** What to do **
Of the lines below, write out exactly those from the line with "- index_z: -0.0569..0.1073" through the line with "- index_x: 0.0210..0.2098", both included, and skip the rest.

******

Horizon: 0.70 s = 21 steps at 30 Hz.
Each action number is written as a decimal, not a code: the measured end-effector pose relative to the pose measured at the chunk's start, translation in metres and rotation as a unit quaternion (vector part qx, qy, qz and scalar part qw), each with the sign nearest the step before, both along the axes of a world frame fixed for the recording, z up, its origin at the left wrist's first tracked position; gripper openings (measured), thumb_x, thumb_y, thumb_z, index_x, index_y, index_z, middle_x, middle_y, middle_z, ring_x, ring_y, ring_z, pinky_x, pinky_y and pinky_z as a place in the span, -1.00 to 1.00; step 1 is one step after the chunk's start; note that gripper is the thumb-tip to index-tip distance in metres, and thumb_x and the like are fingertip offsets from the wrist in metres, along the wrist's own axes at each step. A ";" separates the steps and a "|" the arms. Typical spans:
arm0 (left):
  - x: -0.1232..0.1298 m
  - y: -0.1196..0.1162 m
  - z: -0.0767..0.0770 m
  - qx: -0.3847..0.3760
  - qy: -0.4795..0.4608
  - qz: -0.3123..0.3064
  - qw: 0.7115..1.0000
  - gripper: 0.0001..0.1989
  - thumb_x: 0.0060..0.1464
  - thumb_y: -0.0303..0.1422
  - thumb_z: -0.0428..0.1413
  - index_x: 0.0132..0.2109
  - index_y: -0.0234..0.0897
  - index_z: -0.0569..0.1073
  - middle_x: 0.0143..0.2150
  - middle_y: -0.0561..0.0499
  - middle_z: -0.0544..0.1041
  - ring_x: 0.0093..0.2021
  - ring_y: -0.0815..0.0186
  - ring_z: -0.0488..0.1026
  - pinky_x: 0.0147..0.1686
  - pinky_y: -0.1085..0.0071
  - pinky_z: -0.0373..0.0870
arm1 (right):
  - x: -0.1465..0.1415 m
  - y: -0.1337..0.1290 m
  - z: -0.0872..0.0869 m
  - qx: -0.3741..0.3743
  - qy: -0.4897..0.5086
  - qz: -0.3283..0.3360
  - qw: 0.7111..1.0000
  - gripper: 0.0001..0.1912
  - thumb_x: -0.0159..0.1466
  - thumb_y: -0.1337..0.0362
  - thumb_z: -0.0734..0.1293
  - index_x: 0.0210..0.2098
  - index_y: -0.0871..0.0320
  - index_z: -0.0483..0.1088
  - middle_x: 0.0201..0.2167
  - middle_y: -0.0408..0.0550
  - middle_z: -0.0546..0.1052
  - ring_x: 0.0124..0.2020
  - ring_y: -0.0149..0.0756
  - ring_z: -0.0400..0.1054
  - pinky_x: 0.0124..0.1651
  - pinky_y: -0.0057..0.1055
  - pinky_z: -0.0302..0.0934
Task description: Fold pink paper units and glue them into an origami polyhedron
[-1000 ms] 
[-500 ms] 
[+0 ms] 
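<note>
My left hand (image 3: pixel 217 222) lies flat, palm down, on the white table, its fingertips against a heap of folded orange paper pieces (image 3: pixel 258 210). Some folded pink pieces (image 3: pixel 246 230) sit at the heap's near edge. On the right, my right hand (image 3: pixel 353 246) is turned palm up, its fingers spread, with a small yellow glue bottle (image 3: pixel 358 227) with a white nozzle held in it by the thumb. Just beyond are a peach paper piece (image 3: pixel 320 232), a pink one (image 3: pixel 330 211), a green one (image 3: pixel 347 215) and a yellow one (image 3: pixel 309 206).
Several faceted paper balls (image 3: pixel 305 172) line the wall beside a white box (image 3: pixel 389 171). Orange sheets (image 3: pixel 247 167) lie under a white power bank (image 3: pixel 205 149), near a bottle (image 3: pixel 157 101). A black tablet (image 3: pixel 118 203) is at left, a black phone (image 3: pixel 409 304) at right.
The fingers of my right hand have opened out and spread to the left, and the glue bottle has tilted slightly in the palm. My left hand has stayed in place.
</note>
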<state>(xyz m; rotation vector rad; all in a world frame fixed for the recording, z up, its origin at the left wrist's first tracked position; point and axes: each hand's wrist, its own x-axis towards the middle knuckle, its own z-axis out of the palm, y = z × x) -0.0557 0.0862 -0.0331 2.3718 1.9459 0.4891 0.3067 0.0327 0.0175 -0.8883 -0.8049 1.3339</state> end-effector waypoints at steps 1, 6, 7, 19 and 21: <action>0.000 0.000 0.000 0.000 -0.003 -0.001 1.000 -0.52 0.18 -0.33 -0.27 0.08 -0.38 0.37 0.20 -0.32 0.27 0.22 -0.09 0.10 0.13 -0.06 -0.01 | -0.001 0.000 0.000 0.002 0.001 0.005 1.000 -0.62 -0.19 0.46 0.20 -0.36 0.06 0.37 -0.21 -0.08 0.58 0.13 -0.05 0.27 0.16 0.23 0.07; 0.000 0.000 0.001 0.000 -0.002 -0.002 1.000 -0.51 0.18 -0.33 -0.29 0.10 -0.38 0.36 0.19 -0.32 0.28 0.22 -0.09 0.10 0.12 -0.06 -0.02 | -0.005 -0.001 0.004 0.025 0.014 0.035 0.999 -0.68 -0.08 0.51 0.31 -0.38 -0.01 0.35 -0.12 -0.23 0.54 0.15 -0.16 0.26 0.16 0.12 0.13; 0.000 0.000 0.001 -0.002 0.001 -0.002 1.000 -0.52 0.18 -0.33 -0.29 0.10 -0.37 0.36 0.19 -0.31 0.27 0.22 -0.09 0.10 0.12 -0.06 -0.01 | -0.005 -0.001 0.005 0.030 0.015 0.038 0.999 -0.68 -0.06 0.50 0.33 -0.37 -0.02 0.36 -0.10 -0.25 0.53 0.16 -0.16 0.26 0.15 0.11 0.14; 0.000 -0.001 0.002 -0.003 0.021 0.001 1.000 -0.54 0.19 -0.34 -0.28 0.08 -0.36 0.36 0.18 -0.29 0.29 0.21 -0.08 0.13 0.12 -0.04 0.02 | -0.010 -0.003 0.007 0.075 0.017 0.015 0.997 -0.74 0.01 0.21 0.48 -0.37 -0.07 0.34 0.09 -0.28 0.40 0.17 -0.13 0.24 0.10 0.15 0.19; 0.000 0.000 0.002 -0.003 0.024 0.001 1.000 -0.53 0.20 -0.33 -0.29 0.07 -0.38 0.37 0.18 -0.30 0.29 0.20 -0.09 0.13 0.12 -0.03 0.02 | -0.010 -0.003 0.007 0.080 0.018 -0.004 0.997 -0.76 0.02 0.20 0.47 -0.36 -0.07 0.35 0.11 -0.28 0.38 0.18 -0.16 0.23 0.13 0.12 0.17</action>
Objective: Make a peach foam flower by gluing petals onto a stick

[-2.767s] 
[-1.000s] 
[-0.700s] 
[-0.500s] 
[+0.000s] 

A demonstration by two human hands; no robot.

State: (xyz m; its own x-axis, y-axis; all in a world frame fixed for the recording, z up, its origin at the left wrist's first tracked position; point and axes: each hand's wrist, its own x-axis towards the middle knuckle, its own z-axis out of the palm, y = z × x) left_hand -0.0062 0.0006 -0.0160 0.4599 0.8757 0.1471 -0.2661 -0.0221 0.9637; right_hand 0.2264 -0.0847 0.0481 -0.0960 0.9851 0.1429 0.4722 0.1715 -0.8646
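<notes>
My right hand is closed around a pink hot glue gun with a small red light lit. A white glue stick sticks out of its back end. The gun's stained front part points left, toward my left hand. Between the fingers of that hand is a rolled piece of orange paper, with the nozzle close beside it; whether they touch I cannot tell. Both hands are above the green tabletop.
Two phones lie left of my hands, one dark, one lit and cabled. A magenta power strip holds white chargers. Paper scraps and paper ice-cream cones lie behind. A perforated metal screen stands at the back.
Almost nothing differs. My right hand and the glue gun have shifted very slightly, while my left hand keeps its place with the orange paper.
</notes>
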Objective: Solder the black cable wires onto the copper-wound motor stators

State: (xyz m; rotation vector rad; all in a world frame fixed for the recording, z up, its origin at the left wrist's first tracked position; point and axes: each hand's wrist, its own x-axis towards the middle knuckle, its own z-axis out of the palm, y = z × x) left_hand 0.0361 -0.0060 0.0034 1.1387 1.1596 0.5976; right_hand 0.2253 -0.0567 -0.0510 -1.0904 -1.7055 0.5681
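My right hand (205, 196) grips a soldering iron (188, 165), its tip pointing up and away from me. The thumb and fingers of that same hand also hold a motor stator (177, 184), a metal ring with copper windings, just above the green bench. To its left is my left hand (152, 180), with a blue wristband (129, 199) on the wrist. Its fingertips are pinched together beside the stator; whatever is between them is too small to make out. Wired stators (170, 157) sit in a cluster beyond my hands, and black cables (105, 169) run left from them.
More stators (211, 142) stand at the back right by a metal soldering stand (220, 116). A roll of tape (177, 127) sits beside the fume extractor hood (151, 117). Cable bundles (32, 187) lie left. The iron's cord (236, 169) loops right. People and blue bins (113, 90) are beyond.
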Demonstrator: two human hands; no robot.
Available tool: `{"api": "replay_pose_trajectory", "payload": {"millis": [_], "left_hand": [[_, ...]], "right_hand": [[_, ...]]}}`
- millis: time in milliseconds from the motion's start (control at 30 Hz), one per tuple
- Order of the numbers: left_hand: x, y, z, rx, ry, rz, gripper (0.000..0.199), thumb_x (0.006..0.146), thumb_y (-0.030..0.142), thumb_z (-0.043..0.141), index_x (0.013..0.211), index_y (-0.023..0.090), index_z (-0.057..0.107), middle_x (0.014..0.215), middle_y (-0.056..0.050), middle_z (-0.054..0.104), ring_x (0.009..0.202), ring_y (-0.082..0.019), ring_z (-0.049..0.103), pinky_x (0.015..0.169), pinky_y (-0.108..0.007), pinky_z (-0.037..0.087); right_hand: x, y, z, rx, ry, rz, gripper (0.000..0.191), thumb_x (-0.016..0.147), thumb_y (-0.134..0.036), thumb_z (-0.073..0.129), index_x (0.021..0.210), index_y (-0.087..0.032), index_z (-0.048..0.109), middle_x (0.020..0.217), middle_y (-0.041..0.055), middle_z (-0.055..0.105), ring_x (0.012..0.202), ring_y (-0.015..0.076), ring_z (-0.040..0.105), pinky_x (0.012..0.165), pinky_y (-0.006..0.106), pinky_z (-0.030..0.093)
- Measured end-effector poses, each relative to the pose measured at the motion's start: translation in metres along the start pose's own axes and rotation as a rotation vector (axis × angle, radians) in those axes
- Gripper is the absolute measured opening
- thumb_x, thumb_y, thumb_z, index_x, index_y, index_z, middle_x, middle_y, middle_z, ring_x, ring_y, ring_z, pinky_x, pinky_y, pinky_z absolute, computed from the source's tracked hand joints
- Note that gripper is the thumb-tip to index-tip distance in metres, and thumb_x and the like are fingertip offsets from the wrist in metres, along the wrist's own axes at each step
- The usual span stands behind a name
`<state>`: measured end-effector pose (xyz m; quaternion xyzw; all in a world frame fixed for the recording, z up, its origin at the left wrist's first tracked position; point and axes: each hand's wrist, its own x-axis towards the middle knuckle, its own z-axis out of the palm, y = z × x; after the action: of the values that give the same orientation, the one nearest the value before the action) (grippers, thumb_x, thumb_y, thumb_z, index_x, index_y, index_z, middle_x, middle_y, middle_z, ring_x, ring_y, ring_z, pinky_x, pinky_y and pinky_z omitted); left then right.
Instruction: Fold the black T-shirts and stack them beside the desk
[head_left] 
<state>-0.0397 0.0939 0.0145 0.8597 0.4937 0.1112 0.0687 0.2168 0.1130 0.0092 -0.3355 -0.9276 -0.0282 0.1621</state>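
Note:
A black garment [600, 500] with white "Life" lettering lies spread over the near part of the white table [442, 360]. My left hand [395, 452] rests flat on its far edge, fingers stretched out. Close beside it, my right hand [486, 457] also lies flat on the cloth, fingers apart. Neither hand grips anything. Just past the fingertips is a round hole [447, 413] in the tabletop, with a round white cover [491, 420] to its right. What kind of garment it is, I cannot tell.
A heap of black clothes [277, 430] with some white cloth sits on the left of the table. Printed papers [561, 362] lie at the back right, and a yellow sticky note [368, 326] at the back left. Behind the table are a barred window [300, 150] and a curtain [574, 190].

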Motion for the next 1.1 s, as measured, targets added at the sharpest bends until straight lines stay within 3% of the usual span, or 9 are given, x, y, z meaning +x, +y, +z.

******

** Reply to the task **
  - index_z: -0.0569..0.1073
  - middle_x: 0.0143..0.2150
  - middle_y: -0.0561..0.0499
  - middle_z: -0.0544..0.1041
  - ring_x: 0.0093..0.2021
  - ring_y: -0.0815..0.0186
  - ring_z: -0.0488..0.1026
  - pinky_x: 0.0147..0.1686
  - pinky_y: -0.1085..0.0071
  - pinky_z: -0.0373..0.0870
arm1 (right):
  - x: -0.1465..0.1415 m
  - y: -0.1337..0.1290 m
  - z: -0.0872..0.0869 m
  - qx: -0.3741..0.3743
  - qy: -0.4897..0.5086
  - qz: -0.3283..0.3360
  - qw: 0.7111..1.0000
  - gripper: 0.0001..0.1912
  - thumb_x: -0.0159..0.1466
  - thumb_y: -0.1337..0.0362
  - thumb_z: -0.0734..0.1293
  - index_x: 0.0210..0.2098

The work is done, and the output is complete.